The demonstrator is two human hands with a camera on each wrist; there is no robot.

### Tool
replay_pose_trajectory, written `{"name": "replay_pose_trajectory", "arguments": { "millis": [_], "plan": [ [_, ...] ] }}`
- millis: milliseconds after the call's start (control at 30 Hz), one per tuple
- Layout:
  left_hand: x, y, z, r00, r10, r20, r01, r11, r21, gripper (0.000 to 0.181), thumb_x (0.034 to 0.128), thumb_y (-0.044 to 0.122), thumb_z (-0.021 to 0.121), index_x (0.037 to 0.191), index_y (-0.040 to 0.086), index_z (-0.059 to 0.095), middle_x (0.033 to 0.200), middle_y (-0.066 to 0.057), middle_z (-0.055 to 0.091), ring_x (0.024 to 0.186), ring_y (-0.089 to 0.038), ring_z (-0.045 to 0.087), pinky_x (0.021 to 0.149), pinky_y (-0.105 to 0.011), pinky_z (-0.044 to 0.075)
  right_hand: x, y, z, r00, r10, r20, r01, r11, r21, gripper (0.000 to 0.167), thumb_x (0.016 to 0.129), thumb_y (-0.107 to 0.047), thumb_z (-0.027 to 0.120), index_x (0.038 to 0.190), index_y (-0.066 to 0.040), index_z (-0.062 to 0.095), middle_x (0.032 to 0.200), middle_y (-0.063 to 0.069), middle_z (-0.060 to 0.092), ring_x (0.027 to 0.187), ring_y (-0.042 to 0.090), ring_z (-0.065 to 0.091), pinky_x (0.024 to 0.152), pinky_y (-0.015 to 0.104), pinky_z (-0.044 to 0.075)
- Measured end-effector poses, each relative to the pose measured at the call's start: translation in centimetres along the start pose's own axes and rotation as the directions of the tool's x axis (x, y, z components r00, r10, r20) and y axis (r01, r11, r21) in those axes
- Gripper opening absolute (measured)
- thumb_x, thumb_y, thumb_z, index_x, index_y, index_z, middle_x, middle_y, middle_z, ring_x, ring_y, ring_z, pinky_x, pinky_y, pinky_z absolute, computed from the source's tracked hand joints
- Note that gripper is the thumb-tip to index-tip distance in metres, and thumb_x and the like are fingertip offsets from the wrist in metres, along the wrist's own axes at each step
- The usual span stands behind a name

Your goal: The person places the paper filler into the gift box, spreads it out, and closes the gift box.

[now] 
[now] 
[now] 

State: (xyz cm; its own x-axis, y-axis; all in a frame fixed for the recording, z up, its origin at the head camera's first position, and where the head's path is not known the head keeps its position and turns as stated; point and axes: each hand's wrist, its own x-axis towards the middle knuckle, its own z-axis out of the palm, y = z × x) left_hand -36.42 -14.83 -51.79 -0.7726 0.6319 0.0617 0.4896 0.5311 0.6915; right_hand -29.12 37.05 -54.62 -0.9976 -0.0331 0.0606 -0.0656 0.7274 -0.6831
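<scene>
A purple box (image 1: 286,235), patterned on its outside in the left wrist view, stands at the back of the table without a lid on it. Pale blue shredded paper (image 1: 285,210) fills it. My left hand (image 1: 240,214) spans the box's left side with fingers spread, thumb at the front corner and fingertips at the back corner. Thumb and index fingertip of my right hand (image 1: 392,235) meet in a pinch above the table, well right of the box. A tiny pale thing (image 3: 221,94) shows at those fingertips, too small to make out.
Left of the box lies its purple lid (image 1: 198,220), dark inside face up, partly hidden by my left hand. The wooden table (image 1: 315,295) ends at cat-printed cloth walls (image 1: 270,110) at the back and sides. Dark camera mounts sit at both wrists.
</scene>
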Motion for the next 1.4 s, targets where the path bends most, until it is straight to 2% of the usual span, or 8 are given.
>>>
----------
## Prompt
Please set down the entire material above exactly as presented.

## Your solution
The demonstrator is two human hands with a camera on each wrist; there is no robot.

### Tool
replay_pose_trajectory, written `{"name": "replay_pose_trajectory", "arguments": { "millis": [_], "plan": [ [_, ...] ] }}`
- millis: milliseconds after the call's start (control at 30 Hz), one per tuple
- Layout:
  left_hand: x, y, z, r00, r10, r20, r01, r11, r21, gripper (0.000 to 0.181), thumb_x (0.034 to 0.128), thumb_y (-0.044 to 0.122), thumb_z (-0.021 to 0.121), index_x (0.037 to 0.191), index_y (-0.040 to 0.086), index_z (-0.059 to 0.095), middle_x (0.033 to 0.200), middle_y (-0.066 to 0.057), middle_z (-0.055 to 0.091), ring_x (0.024 to 0.186), ring_y (-0.089 to 0.038), ring_z (-0.045 to 0.087), pinky_x (0.021 to 0.149), pinky_y (-0.105 to 0.011), pinky_z (-0.044 to 0.075)
  right_hand: x, y, z, r00, r10, r20, r01, r11, r21, gripper (0.000 to 0.167), thumb_x (0.016 to 0.129), thumb_y (-0.107 to 0.047), thumb_z (-0.027 to 0.120), index_x (0.038 to 0.190), index_y (-0.066 to 0.040), index_z (-0.062 to 0.095), middle_x (0.032 to 0.200), middle_y (-0.063 to 0.069), middle_z (-0.060 to 0.092), ring_x (0.027 to 0.187), ring_y (-0.042 to 0.090), ring_z (-0.065 to 0.091), pinky_x (0.024 to 0.152), pinky_y (-0.015 to 0.104), pinky_z (-0.044 to 0.075)
- Measured end-effector poses, each relative to the pose measured at the call's start: translation in centimetres along the start pose's own axes and rotation as the directions of the tool's x axis (x, y, z components r00, r10, r20) and y axis (r01, r11, r21) in those axes
- Gripper opening absolute (measured)
- thumb_x, thumb_y, thumb_z, index_x, index_y, index_z, middle_x, middle_y, middle_z, ring_x, ring_y, ring_z, pinky_x, pinky_y, pinky_z absolute, computed from the source's tracked hand joints
- Note that gripper is the thumb-tip to index-tip distance in metres, and thumb_x and the like are fingertip offsets from the wrist in metres, along the wrist's own axes at each step
- The usual span stands behind a name

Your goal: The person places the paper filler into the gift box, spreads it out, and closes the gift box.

[now] 
[now] 
[now] 

State: (xyz cm; its own x-axis, y-axis; all in a frame fixed for the recording, z up, its origin at the head camera's first position, and where the head's path is not known the head keeps its position and turns as stated; point and axes: each hand's wrist, its own x-axis towards the middle knuckle, its own z-axis out of the palm, y = z × x) left_hand -36.42 -14.83 -51.79 -0.7726 0.6319 0.0617 0.4896 0.5311 0.6915; right_hand -29.12 37.05 -54.62 -0.9976 -0.0331 0.0606 -0.0656 0.7274 -0.6831
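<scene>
A purple box (image 1: 286,235), patterned on its outside in the left wrist view, stands at the back of the table without a lid on it. Pale blue shredded paper (image 1: 285,210) fills it. My left hand (image 1: 240,214) spans the box's left side with fingers spread, thumb at the front corner and fingertips at the back corner. Thumb and index fingertip of my right hand (image 1: 392,235) meet in a pinch above the table, well right of the box. A tiny pale thing (image 3: 221,94) shows at those fingertips, too small to make out.
Left of the box lies its purple lid (image 1: 198,220), dark inside face up, partly hidden by my left hand. The wooden table (image 1: 315,295) ends at cat-printed cloth walls (image 1: 270,110) at the back and sides. Dark camera mounts sit at both wrists.
</scene>
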Motion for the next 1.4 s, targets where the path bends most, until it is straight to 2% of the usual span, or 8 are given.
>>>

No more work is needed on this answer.